I'm pretty sure I travelled faster than 1000C. I think the limit is higher but I'm not sure of the actual number. 2000 maybe?

Edit: From the wiki : Maximum Supercruise speed (when not affected by stellar bodies) is 2,001c and takes 57 min to reach.

...and that's one of the key stats I really hope Engineers can help us with!
 
Well, supercruise IS warp drive. 1000C (ED max) is just about equivalent to Warp Factor 8 in Star Trek. That would mean a little over 1.5 days (real time) to reach Alpha Centauri and over 3.5 days to travel 10LY. Warp Factor 9 would be around 1500C (much faster than FSD's can propel us apparently) and reduce the trip to Alpha Centauri to about a day and a bit less than 2.5 days to travel 10Ly.

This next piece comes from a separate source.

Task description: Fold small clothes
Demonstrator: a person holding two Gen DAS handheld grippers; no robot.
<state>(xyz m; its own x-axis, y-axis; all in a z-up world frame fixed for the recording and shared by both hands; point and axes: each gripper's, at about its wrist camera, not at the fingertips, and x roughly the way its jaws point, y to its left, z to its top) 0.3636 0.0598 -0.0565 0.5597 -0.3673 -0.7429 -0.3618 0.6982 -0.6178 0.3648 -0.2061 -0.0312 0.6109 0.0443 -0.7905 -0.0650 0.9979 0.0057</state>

I'll agree that the ENTIRE FSD MODEL needs a rework but warp drive isn't the answer.

Well, if I want to go really far, without wanting to stop; this idea of warping (or whatever name; name not important), at least as an alternative, is kind of nice.
Ok, maybe it will take a day or to to get there (maybe even more?), but that can be a good alternative to be jumping and jumping and jumping, for hours and hours AND - yes - hours.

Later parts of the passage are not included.